- Born: July 13, 1896 Chicago, Illinois, U.S.
- Died: February 20, 1946 (aged 49) Montreal, Quebec, Canada
- Education: Occidental College (A.B.); University of Grenoble; Princeton University (M.A., Ph.D.);
- Occupations: Social scientist; Educator; Publicist;
- Employers: Harvard University; Foreign Policy Association;
- Known for: Critique of isolationism and economic nationalism; International Relations (1925); The Native Problem in Africa (1928); Isolated America (1940);
- Spouse: Frances March Dwight ​ ​(m. 1928⁠–⁠1946)​
- Children: 2

= Raymond Leslie Buell =

American social scientist (1896–1946)

Raymond Leslie Buell (July 13, 1896 – February 20, 1946) was an American social scientist. He was an assistant professor at Harvard University until 1927 when he became research director at the Foreign Policy Association. He later became president of the Foreign Policy Association.

Buell was a prominent critic of isolationism in the United States in the lead-up to World War II. A critic of economic nationalism, Buell argued for free trade treaties. A critic of imperialism and racial supremacy, Buell argued for retaining native tribal institutions in Africa. He influenced the work of Ralph Bunche.

== Early life and education ==
Buell was born in Chicago, Illinois on July 13, 1896. His father was a minister at the Presbyterian Church. He graduated with an A.B. from Occidental College. He served in the American Expeditionary Force during World War I.

He wrote his 1920 book Contemporary French Politics while a student at the University of Grenoble. He earned a masters in 1920 and a PhD in 1922 from Princeton University. From 1920 to 1921, he was Assistant professor of history and economics at Occidental College.

== Career ==
After receiving his PhD in 1922, he began working as an instructor and researcher at Harvard University. He became assistant professor at Harvard University in 1926 but gave up his position in 1927 after becoming research director at the Foreign Policy Association.

He authored the influential 1925 textbook International Relations. In the book, he flags nationalism as a powerful driver of international conflict, as it prompts conflict within empires and stokes tensions between states about borders. He argues that imperialism, which he described as "evil", provokes conflict between imperial powers and between empires and the groups that the empires tries to conquer and subjugate. He challenged notions that pure races existed and that one race was superior to other races, as well as argued that modern nations were composed of multiple races. He criticized economic nationalism and argued for free trade treaties. He opposed the U.S. policy of excluding Asians from immigration and citizenship.

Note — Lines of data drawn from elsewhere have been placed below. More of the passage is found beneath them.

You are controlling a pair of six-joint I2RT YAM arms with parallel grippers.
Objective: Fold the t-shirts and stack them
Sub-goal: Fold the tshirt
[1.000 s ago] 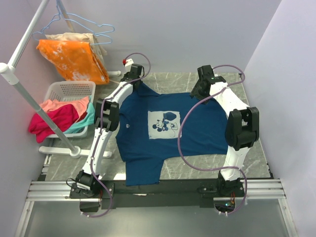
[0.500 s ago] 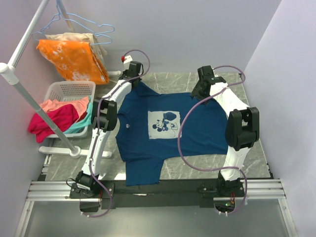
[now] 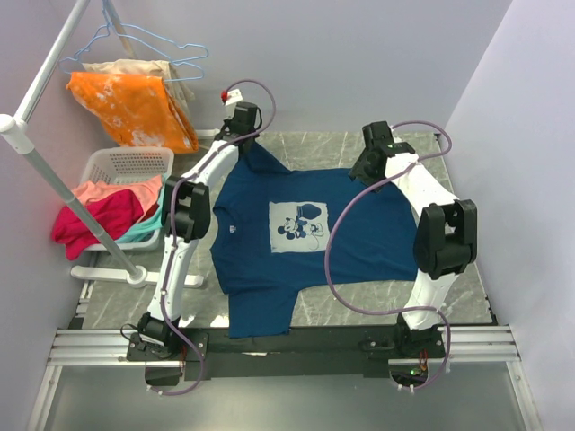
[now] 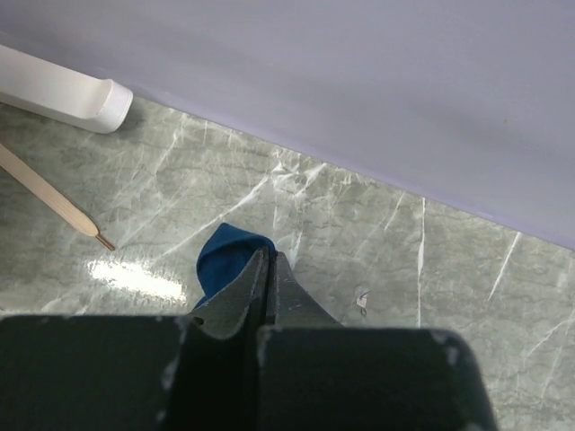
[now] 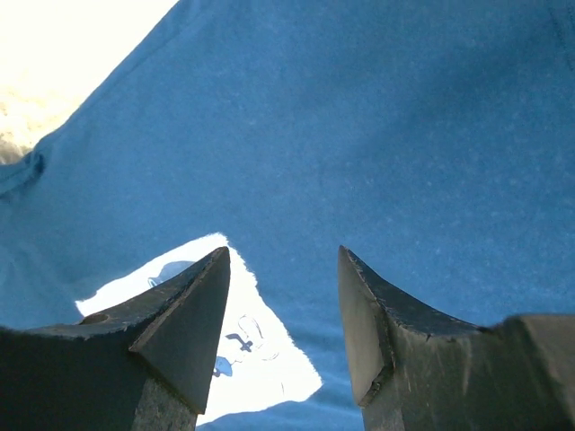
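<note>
The navy t-shirt (image 3: 305, 233) lies spread flat on the marbled table (image 3: 449, 153), collar toward the left arm, its pale mouse print (image 3: 298, 224) face up at the middle. At the shirt's far sleeve, the left gripper (image 4: 269, 260) is clenched tight on a small fold of blue cloth, pinching it just above the tabletop. Above the shirt's far edge on the hem side, the right gripper (image 5: 283, 256) hangs with its fingers spread apart. Nothing sits between them, only blue cloth and a corner of the print below.

The right arm's purple cable (image 3: 332, 260) loops across the shirt beside the print, and the left arm stretches along the collar side. Beyond the held sleeve lie a white rack foot (image 4: 63, 90) and a thin wooden stick (image 4: 49, 202), close to the wall (image 4: 359, 90). Left of the shirt stands a white basket (image 3: 126, 166) heaped with pink, red and teal clothes (image 3: 99, 211). A white rack pole (image 3: 54, 180) crosses in front of the basket. Farther left, an orange garment (image 3: 135, 108) hangs beside blue hangers (image 3: 171, 49).
</note>
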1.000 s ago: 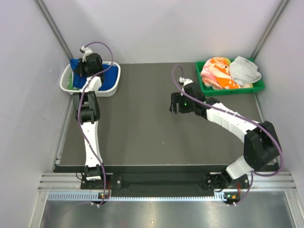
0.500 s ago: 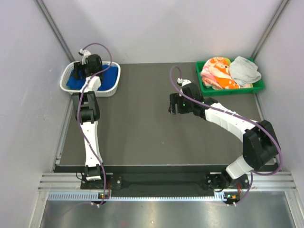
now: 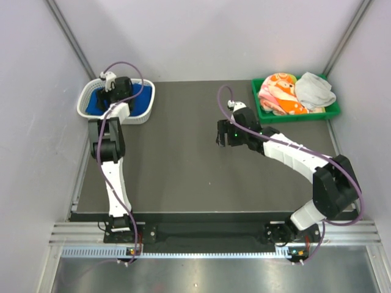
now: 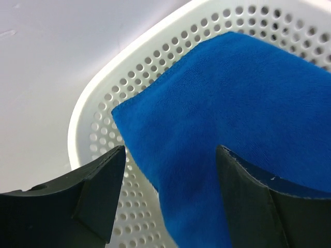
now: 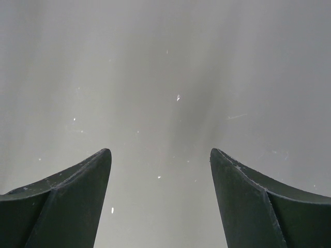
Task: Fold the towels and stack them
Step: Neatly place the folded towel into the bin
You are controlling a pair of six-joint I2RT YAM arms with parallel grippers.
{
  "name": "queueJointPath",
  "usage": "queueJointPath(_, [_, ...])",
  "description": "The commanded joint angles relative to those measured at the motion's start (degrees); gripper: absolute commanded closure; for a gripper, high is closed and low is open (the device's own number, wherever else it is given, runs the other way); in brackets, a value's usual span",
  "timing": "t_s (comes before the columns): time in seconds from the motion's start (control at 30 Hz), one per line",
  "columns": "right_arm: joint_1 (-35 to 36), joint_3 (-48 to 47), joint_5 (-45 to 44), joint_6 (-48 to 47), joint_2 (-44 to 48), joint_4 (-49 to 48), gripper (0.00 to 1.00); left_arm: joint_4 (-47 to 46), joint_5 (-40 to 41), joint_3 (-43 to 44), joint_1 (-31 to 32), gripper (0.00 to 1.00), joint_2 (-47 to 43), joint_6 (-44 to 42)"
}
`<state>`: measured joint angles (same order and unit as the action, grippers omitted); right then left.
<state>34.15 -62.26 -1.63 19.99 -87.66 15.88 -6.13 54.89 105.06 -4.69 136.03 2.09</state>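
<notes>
One blue towel (image 4: 248, 103), one printed towel (image 3: 276, 93), one grey towel (image 3: 314, 90), one basket (image 4: 134, 62), one tray (image 3: 299, 116).

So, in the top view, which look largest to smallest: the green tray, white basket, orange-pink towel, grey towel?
1. green tray and white basket: they look alike, so no ranking between them.
2. orange-pink towel.
3. grey towel, only slightly smaller.

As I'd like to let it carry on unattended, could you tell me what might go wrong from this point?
1. The blue towel lies close under the open left jaws, with one corner up the white basket wall. Lifting away could snag and unfold it.
2. In the green tray, the grey towel is bunched against the orange-pink towel, so grabbing one may drag the other out.
</notes>
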Motion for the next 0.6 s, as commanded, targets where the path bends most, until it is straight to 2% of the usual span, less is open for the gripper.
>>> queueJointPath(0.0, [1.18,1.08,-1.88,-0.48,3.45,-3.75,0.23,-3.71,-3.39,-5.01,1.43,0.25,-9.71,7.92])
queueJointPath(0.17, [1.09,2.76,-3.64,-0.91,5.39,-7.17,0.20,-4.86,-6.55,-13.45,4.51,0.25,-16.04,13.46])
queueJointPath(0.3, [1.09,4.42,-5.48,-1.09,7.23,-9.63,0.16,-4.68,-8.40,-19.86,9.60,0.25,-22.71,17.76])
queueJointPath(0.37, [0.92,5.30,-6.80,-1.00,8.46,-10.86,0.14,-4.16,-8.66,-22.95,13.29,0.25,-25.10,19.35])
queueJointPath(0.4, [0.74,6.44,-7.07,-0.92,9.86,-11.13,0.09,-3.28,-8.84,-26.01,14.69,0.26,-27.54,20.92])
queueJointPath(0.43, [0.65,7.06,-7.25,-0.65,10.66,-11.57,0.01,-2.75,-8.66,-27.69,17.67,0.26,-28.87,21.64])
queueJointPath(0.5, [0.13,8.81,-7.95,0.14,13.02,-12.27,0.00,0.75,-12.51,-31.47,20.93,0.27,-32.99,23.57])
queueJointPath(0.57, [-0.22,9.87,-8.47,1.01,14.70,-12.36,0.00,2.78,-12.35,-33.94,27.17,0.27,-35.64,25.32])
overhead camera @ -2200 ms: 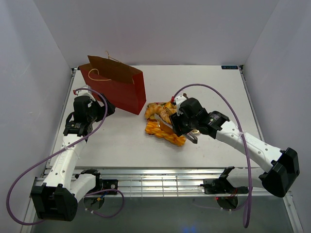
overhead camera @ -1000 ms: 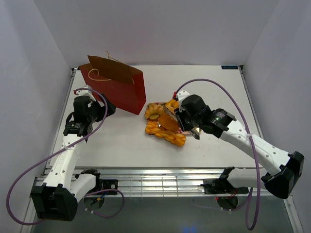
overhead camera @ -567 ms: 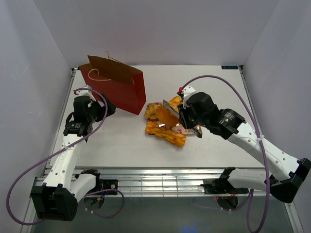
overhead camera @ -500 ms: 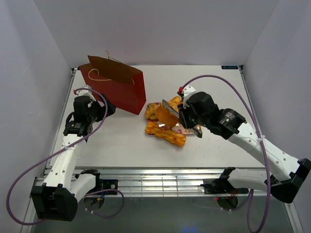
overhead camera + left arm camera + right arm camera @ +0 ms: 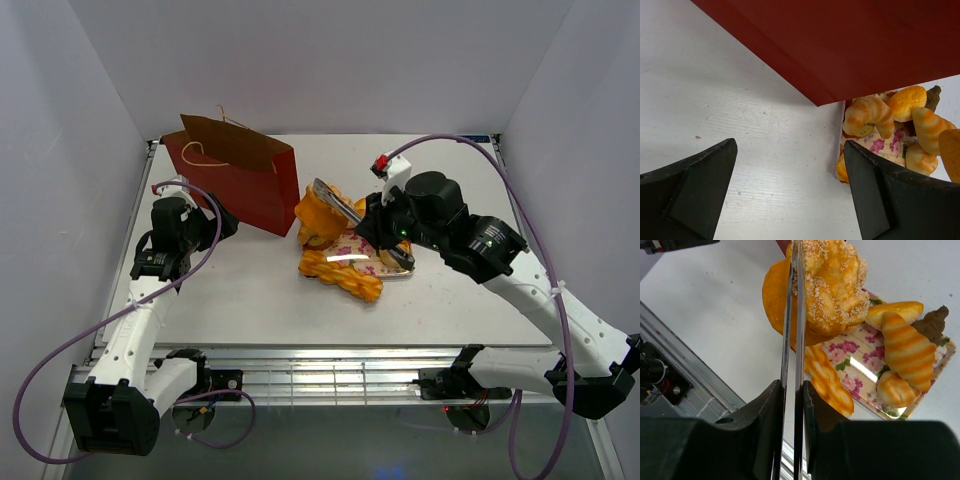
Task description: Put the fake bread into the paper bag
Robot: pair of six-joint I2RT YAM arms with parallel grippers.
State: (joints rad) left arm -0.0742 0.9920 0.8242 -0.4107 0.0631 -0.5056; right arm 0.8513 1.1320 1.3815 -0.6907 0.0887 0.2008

He authored The Native Question in Africa, which was a comparative study of colonial rule. Buell argues in the book for retaining native tribal institutions in Africa. He opposed U.S. isolationism in the years leading up to World War II. He authored the book Isolated America in 1940.

Buell ran for Congress in 1942, losing to Allen T. Treadway in an election for Massachusetts's first congressional district.

== Works (partial list) ==
- Contemporary French Politics (1920)
- "Political and Social Reconstruction in France" American Political Science Review, Feb. 1921
- The Washington Conference (1922)
- Buell, Raymond Leslie (1923). "Some Legal Aspects of the Japanese Question". American Journal of International Law. 17 (1): 29–49.
- "Again the Yellow Peril" Foreign Affairs, Dec. 15, 1923
- International Relations (1925)
- Europe: A History of Ten Years (1928)
- The Native Problem in Africa (1928)
- New Governments in Europe. 1934.
- Democratic Governments in Europe. 1935.
- Liberia: A Century of Survival, 1847-1947 (1947). University of Pennsylvania Press.

== Personal life ==
He married Frances March Dwight in 1928. They had a son and daughter. He died in Montreal, Canada on February 20, 1946.